Exercise directions — Exactly the lines from the top of the records below through the one containing "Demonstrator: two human" must be set down, with no line added or dropped.

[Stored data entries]
——

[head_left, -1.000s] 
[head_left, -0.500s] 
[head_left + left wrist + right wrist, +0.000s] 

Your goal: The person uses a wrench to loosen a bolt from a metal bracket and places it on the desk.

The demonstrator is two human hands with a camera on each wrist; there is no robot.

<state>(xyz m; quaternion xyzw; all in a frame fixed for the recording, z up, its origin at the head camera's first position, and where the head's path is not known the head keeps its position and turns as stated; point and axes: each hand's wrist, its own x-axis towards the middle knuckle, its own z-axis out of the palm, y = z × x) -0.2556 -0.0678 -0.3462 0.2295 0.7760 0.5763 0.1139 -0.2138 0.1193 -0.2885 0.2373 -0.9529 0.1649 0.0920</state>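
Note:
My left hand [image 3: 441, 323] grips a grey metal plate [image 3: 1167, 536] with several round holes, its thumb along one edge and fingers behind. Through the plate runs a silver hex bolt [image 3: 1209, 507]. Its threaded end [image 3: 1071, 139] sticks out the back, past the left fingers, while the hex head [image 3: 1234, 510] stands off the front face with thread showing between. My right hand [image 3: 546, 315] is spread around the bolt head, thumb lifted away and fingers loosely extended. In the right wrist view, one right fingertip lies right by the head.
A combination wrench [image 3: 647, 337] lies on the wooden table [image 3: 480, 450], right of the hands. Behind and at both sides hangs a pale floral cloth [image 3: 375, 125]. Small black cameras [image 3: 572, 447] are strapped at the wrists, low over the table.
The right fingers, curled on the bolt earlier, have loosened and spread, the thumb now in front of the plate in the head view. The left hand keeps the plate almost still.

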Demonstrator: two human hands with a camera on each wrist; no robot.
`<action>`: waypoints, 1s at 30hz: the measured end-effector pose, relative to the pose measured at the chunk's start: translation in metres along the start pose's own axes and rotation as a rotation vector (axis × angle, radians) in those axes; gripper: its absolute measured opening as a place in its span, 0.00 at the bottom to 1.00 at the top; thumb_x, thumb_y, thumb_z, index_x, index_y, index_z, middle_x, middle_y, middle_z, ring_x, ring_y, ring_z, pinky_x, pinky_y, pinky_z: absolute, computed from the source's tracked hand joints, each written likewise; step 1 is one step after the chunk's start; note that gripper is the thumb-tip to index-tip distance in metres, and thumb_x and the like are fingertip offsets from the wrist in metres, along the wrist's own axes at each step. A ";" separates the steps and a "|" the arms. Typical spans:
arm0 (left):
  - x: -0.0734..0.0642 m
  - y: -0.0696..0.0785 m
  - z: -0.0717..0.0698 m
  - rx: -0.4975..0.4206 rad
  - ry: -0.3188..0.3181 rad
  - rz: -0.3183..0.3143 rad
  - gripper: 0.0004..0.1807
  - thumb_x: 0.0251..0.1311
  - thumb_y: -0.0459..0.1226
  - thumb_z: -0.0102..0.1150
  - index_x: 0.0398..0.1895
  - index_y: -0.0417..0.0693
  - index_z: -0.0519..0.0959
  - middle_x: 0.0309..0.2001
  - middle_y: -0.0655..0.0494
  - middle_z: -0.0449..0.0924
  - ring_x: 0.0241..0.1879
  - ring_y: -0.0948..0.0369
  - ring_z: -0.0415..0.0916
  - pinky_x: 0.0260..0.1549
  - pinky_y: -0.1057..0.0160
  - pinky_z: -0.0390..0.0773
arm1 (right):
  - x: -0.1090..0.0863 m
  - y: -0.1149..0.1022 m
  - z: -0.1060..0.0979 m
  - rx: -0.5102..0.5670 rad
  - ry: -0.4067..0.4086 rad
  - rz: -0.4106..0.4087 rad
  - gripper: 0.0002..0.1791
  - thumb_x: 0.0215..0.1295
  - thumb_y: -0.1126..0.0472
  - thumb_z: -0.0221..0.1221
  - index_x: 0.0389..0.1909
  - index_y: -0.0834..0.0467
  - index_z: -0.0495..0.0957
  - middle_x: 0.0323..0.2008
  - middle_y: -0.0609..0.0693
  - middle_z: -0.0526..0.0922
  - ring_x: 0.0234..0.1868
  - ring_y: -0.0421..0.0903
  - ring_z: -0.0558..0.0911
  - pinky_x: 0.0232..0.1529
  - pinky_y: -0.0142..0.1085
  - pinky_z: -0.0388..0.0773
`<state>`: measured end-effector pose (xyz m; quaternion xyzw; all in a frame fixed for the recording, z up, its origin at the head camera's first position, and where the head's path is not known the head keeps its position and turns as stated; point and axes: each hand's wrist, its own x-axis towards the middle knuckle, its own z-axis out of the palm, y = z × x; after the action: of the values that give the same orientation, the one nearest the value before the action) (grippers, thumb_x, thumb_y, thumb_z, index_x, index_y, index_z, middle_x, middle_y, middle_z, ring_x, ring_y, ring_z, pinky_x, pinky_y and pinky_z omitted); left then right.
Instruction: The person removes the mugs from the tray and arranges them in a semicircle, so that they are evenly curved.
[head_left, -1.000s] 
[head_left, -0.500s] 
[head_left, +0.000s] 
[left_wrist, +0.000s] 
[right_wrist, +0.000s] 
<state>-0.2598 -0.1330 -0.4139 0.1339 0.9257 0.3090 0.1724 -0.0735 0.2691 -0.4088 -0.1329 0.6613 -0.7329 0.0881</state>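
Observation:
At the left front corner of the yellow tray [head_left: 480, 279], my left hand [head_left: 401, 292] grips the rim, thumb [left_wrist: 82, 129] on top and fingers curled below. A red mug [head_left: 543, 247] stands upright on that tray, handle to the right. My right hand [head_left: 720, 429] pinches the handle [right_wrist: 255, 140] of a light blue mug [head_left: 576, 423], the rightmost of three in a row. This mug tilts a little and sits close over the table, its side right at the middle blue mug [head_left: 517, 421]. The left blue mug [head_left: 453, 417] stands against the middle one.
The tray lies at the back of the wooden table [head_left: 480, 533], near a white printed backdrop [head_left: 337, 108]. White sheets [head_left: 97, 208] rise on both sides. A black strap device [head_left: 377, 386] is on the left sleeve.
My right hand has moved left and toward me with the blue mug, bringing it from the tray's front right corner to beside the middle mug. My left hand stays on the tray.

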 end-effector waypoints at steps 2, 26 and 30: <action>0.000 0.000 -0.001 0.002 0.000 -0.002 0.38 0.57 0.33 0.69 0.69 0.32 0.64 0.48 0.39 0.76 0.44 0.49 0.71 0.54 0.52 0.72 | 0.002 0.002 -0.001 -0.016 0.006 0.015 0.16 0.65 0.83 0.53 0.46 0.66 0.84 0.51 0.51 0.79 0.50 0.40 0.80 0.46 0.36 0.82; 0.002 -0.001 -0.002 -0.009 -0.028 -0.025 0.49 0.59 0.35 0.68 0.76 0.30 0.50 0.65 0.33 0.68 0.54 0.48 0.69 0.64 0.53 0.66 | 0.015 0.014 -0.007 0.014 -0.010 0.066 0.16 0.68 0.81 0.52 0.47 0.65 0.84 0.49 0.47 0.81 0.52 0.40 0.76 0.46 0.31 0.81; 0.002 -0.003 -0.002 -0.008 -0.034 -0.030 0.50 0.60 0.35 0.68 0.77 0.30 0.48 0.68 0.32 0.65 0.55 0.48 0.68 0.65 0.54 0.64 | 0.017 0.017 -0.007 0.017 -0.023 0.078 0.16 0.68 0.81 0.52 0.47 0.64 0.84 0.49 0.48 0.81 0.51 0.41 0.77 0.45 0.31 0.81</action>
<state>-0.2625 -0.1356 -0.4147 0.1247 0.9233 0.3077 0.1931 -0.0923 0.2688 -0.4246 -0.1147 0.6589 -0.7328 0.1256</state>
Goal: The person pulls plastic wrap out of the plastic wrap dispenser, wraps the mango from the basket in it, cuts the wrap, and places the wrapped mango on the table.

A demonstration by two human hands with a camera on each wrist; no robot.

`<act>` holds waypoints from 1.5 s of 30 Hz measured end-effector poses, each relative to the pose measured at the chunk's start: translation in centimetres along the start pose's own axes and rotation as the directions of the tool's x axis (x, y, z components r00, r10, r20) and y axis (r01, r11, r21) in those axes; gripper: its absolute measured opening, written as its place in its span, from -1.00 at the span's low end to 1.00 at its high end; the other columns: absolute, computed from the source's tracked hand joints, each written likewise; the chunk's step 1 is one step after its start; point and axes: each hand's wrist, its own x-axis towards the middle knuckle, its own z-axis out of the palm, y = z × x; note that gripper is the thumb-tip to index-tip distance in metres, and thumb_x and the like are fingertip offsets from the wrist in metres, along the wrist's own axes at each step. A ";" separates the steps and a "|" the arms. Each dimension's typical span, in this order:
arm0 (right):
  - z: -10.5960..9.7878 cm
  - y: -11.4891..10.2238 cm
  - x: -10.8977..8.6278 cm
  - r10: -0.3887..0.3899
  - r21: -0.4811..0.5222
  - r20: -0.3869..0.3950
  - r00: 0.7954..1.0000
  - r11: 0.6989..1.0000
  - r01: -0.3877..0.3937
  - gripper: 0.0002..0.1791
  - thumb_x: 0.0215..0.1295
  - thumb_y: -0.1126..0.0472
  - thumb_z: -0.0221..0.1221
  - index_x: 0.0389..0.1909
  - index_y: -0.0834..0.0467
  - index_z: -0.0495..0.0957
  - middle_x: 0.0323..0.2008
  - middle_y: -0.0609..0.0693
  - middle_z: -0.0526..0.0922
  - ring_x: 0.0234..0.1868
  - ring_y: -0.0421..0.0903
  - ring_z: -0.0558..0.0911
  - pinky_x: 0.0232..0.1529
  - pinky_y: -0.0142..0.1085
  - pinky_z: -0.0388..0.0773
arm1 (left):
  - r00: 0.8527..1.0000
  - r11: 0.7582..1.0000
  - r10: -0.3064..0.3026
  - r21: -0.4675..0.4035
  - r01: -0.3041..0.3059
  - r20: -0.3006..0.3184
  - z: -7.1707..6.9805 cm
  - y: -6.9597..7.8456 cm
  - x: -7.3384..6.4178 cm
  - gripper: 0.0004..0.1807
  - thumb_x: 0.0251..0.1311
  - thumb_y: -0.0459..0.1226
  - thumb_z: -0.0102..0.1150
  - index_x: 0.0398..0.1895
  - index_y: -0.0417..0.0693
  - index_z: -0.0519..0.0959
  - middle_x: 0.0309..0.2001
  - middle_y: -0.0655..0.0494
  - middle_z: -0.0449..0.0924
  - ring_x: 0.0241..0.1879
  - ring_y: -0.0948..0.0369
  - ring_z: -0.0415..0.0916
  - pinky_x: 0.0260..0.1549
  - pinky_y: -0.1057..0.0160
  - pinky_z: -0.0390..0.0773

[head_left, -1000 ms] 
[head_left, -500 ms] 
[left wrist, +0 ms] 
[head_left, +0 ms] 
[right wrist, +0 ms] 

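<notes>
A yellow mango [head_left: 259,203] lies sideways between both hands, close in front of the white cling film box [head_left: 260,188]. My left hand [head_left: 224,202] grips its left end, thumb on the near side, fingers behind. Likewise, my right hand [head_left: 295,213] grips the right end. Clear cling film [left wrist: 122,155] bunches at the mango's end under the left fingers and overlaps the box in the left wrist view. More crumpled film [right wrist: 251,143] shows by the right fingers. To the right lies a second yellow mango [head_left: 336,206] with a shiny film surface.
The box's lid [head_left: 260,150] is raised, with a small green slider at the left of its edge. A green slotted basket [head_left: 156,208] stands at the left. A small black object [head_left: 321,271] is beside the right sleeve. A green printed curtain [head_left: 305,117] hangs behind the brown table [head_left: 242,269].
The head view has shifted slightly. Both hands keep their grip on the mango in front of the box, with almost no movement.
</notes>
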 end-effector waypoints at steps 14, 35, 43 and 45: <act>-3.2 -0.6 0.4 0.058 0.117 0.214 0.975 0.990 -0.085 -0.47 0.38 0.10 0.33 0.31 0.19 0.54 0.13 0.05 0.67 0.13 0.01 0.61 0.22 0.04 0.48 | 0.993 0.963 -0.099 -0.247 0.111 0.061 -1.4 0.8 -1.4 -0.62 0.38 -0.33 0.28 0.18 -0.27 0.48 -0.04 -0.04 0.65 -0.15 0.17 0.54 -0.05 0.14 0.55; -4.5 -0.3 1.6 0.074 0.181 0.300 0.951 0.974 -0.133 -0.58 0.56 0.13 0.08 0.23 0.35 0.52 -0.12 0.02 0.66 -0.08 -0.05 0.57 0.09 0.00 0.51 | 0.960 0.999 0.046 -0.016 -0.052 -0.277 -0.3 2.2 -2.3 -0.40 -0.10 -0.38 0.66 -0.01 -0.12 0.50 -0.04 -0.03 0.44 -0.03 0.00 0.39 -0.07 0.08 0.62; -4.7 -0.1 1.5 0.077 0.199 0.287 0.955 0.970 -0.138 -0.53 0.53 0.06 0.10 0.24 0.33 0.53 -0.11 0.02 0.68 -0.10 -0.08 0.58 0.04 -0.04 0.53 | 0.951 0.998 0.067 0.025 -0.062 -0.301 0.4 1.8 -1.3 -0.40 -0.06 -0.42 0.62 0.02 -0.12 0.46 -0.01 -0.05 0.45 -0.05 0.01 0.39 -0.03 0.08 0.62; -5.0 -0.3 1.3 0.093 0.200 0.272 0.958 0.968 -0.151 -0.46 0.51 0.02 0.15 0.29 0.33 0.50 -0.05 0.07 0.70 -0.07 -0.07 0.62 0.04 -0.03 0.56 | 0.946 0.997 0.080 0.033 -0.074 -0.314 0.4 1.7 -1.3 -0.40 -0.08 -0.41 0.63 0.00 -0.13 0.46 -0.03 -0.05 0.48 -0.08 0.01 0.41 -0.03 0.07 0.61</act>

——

Answer to the exercise —
[head_left, -1.000s] 
[head_left, -0.500s] 
[head_left + left wrist + right wrist, +0.000s] 

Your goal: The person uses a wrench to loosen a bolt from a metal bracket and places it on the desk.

The demonstrator is two human hands with a camera on each wrist; there is no robot.

<state>(xyz m; quaternion xyzw; all in a frame fixed for the recording, z up, its origin at the head camera's first position, and where the head's path is not known the head keeps its position and turns as stated; point and axes: each hand's wrist, its own x-axis towards the middle knuckle, its own z-axis out of the palm, y = z × x) -0.2556 -0.0678 -0.3462 0.2295 0.7760 0.5763 0.1139 -0.2138 0.1193 -0.2885 0.2373 -0.9529 0.1649 0.0920</state>
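Note:
My left hand [image 3: 441, 323] grips a grey metal plate [image 3: 1167, 536] with several round holes, its thumb along one edge and fingers behind. Through the plate runs a silver hex bolt [image 3: 1209, 507]. Its threaded end [image 3: 1071, 139] sticks out the back, past the left fingers, while the hex head [image 3: 1234, 510] stands off the front face with thread showing between. My right hand [image 3: 546, 315] is spread around the bolt head, thumb lifted away and fingers loosely extended. In the right wrist view, one right fingertip lies right by the head.
A combination wrench [image 3: 647, 337] lies on the wooden table [image 3: 480, 450], right of the hands. Behind and at both sides hangs a pale floral cloth [image 3: 375, 125]. Small black cameras [image 3: 572, 447] are strapped at the wrists, low over the table.
The right fingers, curled on the bolt earlier, have loosened and spread, the thumb now in front of the plate in the head view. The left hand keeps the plate almost still.
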
Demonstrator: two human hands with a camera on each wrist; no robot.

There is no more to the output.